Following D-Day, June 1944, the Maquis increased their sabotage operations. Butt thought it best to keep moving rather than hoping to remain undetected and, therefore, became a regular face in black market restaurants, where she would make acquaintances with the more approachable German officers, acting in an overtly open and friendly manner.

This “fraternising” with the Germans did not go unnoticed. With the Allied liberation of Le Mans, women suspected of consorting with the Germans were rounded up and marched through the streets, placards around their necks branding them as collaborators; then in the town square they would be abused and have their heads shaved. Butt too was arrested but friends in the Maquis intervened to save her this humiliation.

Butt refused the offer of returning home and remained in France with the Americans, providing them with vital intelligence on regional German fortifications.

In late 1944, she returned to England, as did her husband the following year, but many SOE agents were captured, tortured and executed by the Gestapo.

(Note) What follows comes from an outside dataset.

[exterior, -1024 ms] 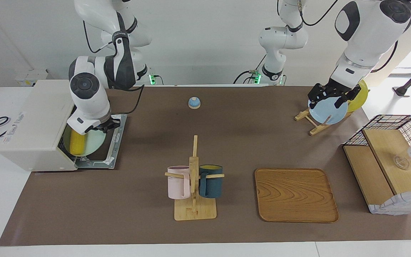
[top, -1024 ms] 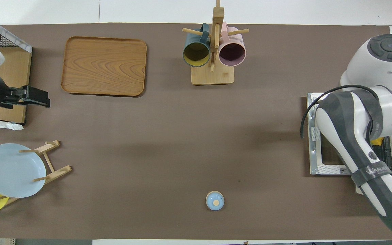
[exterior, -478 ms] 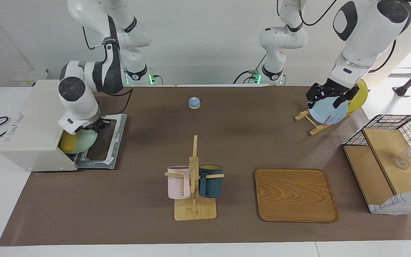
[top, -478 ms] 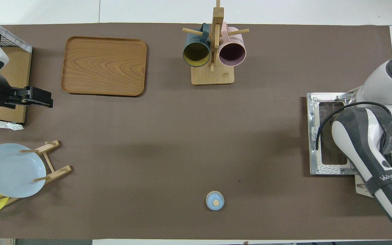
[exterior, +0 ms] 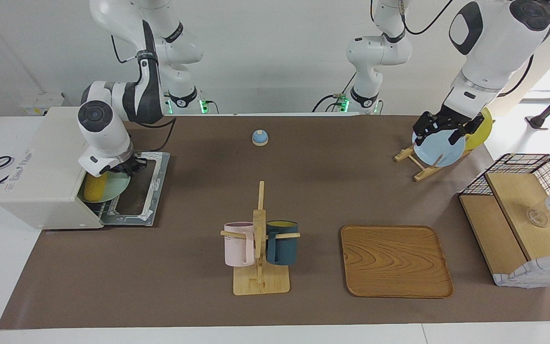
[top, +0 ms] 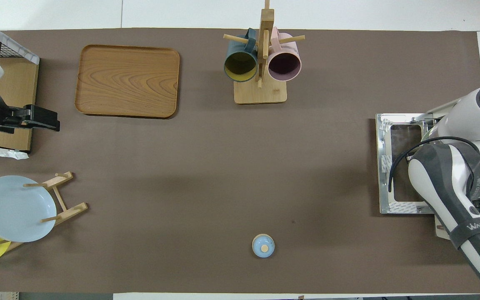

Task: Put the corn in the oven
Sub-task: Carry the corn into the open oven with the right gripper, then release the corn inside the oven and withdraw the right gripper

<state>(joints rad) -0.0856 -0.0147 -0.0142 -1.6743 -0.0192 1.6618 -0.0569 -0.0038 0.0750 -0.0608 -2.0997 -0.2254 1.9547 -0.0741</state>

The couple moved to Canada in 1946, where Butt led an ordinary life raising their six children. Her husband, who had trained and commanded 600 members of the Maquis, was awarded the DSO, the Croix de Guerre and the George medal; he remained in the army, eventually establishing the Canadian SAS.

Butt’s remarkable story only emerged with the publication of The Women Who Spied for Britain: Female Secret Agents of the Second World War (2014) by Canadian historian Robyn Walker.

• Our obituary of Second World War spy Sonya d’Artois credited Canadian historian Robyn Walker with bringing her story to public attention in 2014. We have been asked to point out that her story was also told four years earlier by Squadron Leader Beryl Escott in her book The Heroines of SOE - F section published by The History Press.